ASSIGNED TASK
Beginning with the line that contains "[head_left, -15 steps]" and ending with the line that contains "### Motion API", reproduce the lines of the entries below exactly, omitting pictures.

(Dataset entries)
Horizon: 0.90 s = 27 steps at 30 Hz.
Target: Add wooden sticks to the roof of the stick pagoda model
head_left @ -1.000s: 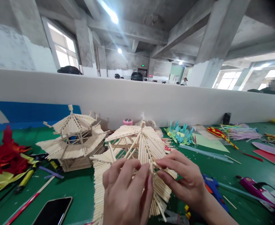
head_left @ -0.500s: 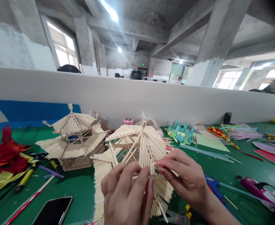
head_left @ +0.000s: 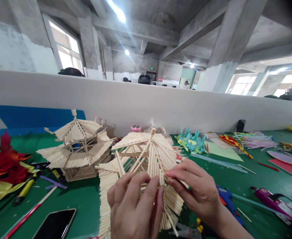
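Note:
A pavilion model [head_left: 163, 151] built of thin wooden sticks stands in front of me, its upper roof partly covered with sticks. My left hand [head_left: 136, 205] is closed at the lower edge of that roof, thumb and fingers pinching around the end of a roof stick. On the other side, my right hand [head_left: 194, 186] pinches at the same roof edge, thumb against forefinger. Its fingertips hide what lies between them. A second stick pavilion [head_left: 82, 152] with both roofs covered stands to the left.
A phone [head_left: 56, 224] lies at the front left, near red paper flowers [head_left: 7, 167]. Right of me are a blue glue gun [head_left: 229, 202], a purple device [head_left: 275, 202] and clear glue sticks [head_left: 218, 162]. A teal folded-paper piece [head_left: 192, 141] sits by the white partition [head_left: 198, 104].
Both hands keep nearly the same pinch at the roof edge. The view has shifted very slightly, and a distant person has moved a little to the left.

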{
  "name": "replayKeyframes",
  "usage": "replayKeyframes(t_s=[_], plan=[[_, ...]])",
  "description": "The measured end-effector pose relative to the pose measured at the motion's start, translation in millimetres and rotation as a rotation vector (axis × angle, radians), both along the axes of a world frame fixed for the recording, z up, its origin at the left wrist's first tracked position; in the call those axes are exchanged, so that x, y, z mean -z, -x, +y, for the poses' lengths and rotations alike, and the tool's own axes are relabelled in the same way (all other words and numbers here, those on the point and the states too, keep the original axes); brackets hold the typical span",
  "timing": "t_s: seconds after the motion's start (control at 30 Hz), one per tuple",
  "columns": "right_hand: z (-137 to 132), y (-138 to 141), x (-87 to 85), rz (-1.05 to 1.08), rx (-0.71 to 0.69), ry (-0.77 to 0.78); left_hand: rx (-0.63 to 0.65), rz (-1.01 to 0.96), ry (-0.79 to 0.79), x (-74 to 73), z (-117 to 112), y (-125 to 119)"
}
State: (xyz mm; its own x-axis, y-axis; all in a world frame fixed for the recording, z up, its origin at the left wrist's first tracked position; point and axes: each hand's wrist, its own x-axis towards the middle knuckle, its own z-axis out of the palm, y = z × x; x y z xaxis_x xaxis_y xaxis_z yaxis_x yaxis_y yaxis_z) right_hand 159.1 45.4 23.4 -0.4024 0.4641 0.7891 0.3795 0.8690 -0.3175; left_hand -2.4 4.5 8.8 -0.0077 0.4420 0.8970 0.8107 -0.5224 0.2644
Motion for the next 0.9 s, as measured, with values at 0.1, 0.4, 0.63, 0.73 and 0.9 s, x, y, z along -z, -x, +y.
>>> replayKeyframes(t_s=[0.1, 0.4, 0.63, 0.73, 0.9], plan=[[0, 1, -0.3, 0.014, 0.008, -0.003, 0.004, 0.002, 0.007, -1.5, 0, -1], [-1, 2, -1.6, 0.054, -0.001, 0.000, -0.015, 0.045, -0.004, -7.5, 3, -7], [-4, -1, 4.0, 0.104, 0.018, 0.015, -0.027, 0.124, 0.025, -8.8, 6, -8], [-4, -1, 7.3, 0.132, 0.019, 0.033, -0.019, 0.245, 0.035, -12.5, 5, -2], [-3, 2, 6.0, 0.147, -0.006, 0.025, 0.003, 0.304, -0.068, -9.1, -2, 17]])
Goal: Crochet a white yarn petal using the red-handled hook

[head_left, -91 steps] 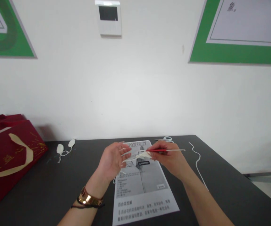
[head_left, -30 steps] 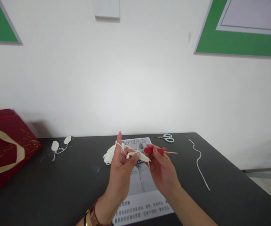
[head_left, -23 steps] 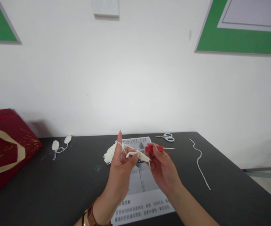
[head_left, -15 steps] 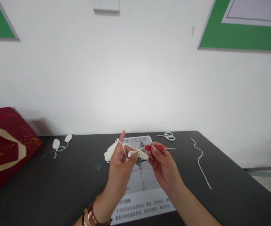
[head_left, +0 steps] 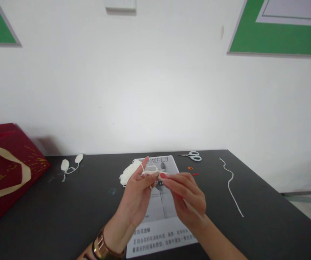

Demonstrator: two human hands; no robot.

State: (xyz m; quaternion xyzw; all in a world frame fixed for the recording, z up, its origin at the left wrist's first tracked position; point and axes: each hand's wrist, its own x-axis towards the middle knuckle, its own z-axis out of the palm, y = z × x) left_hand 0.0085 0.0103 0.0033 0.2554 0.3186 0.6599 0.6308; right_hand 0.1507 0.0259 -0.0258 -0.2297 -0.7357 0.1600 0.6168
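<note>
With the left hand [head_left: 136, 195] I am pinching a small white crocheted piece [head_left: 150, 173] between thumb and fingers, above the printed sheet [head_left: 163, 224] on the black bench [head_left: 85, 206]. A yarn strand is looping around its raised index finger. The right hand [head_left: 188, 193] is meeting it, fingers gripping a red-handled hook [head_left: 163, 176] that I am seeing only partly. White yarn [head_left: 128, 174] is lying just beyond the left hand; scissors [head_left: 194, 156] are resting near the far edge.
</note>
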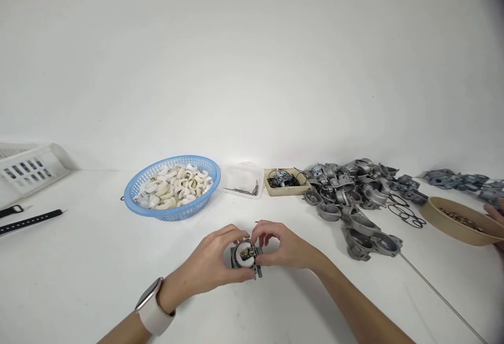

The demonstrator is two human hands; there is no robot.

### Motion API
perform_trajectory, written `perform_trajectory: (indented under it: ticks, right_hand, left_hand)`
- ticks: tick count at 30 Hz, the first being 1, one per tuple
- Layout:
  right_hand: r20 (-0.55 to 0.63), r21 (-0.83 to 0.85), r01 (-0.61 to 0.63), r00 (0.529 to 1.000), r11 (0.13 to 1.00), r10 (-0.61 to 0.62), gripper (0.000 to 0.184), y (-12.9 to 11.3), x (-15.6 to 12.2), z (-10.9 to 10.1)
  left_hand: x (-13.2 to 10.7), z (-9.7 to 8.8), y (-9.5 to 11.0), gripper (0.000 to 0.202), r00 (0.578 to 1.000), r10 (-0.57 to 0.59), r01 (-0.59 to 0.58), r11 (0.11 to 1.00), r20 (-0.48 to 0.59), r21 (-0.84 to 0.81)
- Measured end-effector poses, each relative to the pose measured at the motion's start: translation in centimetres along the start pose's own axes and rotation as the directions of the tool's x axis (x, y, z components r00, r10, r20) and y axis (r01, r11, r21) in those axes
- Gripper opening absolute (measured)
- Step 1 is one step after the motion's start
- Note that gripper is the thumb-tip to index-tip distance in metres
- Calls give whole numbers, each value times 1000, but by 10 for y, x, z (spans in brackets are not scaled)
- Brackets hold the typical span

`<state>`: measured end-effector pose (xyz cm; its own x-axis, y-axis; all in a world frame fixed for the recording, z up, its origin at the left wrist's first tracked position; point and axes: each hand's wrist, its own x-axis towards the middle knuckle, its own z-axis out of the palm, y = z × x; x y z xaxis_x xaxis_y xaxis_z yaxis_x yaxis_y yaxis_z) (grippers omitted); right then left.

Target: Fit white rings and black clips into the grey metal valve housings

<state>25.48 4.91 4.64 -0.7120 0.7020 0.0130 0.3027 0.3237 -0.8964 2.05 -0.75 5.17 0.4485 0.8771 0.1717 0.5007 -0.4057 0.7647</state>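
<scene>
A grey metal carburetor body (233,261) sits low in the middle with a white C-shaped float (240,258) on it. Brass parts show within the float's ring. My left hand (210,257) is closed round the carburetor's left side, fingers at its far edge and thumb at its near edge. From the right, my right hand (285,247) has its thumb and index finger at the float's open end, pinched on it. Whether a small pin is also between those fingers I cannot tell.
Behind my hands stand a blue basket (132,205) of white floats, a clear tray (236,173) of thin pins and a cream tray (289,191) of black rings. Grey bowls (350,191) are heaped right. Another person's hand (496,215) is by a tan bowl (444,226).
</scene>
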Motion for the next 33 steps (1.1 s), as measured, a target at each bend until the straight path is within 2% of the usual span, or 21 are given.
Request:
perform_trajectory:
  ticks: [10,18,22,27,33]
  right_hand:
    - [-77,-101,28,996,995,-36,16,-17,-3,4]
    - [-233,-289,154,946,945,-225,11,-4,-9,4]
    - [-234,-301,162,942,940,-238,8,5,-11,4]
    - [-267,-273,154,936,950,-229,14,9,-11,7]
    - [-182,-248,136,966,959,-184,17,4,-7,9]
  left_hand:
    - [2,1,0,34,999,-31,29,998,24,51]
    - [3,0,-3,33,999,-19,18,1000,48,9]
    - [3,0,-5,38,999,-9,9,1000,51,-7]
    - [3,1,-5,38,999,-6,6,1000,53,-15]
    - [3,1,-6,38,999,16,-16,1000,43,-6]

ANSWER BOX
[head_left, -15 steps] 
[head_left, +0 steps] 

Demonstrator: two human hands; no robot.

State: (xyz m; quaternion xyzw; all in a world frame fixed for the recording, z up, its origin at the left wrist's first tracked position; point and axes: each hand's wrist, its own x-axis towards the middle knuckle, its own z-axis out of the palm, y = z × x) left_hand 0.0085 0.0103 0.0033 0.2554 0.3186 0.6599 0.6308; right_hand 0.1507 0.0259 -0.0258 -0.2297 -0.7357 0.1600 0.6168
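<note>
With the left hand [head_left: 136, 195] I am pinching a small white crocheted piece [head_left: 150, 173] between thumb and fingers, above the printed sheet [head_left: 163, 224] on the black bench [head_left: 85, 206]. A yarn strand is looping around its raised index finger. The right hand [head_left: 188, 193] is meeting it, fingers gripping a red-handled hook [head_left: 163, 176] that I am seeing only partly. White yarn [head_left: 128, 174] is lying just beyond the left hand; scissors [head_left: 194, 156] are resting near the far edge.
</note>
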
The demonstrator is two human hands; there is no robot.

### Motion API

This answer leaves nothing further to address.